▶ **Source data**:
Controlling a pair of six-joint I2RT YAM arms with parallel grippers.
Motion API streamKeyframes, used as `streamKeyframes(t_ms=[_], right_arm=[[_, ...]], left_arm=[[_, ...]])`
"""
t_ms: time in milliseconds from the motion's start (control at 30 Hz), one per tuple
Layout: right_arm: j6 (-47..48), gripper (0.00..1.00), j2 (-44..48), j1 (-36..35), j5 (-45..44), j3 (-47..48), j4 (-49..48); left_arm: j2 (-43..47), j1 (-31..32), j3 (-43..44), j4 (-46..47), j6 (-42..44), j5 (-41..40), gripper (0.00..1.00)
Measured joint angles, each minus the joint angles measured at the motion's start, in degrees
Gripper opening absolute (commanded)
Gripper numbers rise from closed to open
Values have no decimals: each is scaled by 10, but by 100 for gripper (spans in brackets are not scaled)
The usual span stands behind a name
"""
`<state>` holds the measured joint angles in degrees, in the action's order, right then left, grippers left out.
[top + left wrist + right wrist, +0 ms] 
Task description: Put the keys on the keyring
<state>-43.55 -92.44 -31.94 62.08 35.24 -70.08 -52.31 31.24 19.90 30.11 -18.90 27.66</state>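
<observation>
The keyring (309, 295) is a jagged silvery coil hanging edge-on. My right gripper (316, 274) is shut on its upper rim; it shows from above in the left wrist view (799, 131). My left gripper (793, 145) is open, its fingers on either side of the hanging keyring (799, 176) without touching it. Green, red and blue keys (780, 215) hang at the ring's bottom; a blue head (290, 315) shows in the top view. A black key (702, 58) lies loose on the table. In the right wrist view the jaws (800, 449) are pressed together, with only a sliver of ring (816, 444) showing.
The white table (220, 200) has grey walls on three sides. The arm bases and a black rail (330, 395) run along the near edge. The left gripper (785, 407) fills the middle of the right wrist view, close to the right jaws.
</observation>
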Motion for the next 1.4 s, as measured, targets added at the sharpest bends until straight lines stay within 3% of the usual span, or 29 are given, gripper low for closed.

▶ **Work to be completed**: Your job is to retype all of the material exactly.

▶ **Exercise response**:
Controlling a pair of six-joint I2RT YAM arms with parallel grippers.
Motion API streamKeyframes, used as `streamKeyframes(t_ms=[_], right_arm=[[_, ...]], left_arm=[[_, ...]])`
"""
t_ms: time in milliseconds from the motion's start (control at 30 Hz), one per tuple
Layout: right_arm: j6 (-47..48), gripper (0.00..1.00), j2 (-44..48), j1 (-36..35), j5 (-45..44), j3 (-47..48), j4 (-49..48); left_arm: j2 (-43..47), j1 (-31..32), j3 (-43..44), j4 (-46..47), j6 (-42..44), j5 (-41..40), gripper (0.00..1.00)
Measured joint angles, each minus the joint angles measured at the motion's start, in degrees
Gripper opening absolute (commanded)
Gripper numbers rise from closed to open
Values have no decimals: each is scaled by 10, but by 100 for gripper (spans in brackets are not scaled)
The usual span stands behind a name
"""
`<state>` holds the measured joint angles in degrees, in the action's order, right then left, grippers left out.
[top + left wrist + right wrist, +0 ms] 
Task description: Put the keys on the keyring
<state>-43.55 -92.44 -31.94 62.08 35.24 -70.08 -52.31 31.24 19.90 30.11 -18.90 27.66</state>
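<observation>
The keyring (309, 295) is a jagged silvery coil hanging edge-on. My right gripper (316, 274) is shut on its upper rim; it shows from above in the left wrist view (799, 131). My left gripper (793, 145) is open, its fingers on either side of the hanging keyring (799, 176) without touching it. Green, red and blue keys (780, 215) hang at the ring's bottom; a blue head (290, 315) shows in the top view. A black key (702, 58) lies loose on the table. In the right wrist view the jaws (800, 449) are pressed together, with only a sliver of ring (816, 444) showing.
The white table (220, 200) has grey walls on three sides. The arm bases and a black rail (330, 395) run along the near edge. The left gripper (785, 407) fills the middle of the right wrist view, close to the right jaws.
</observation>
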Motion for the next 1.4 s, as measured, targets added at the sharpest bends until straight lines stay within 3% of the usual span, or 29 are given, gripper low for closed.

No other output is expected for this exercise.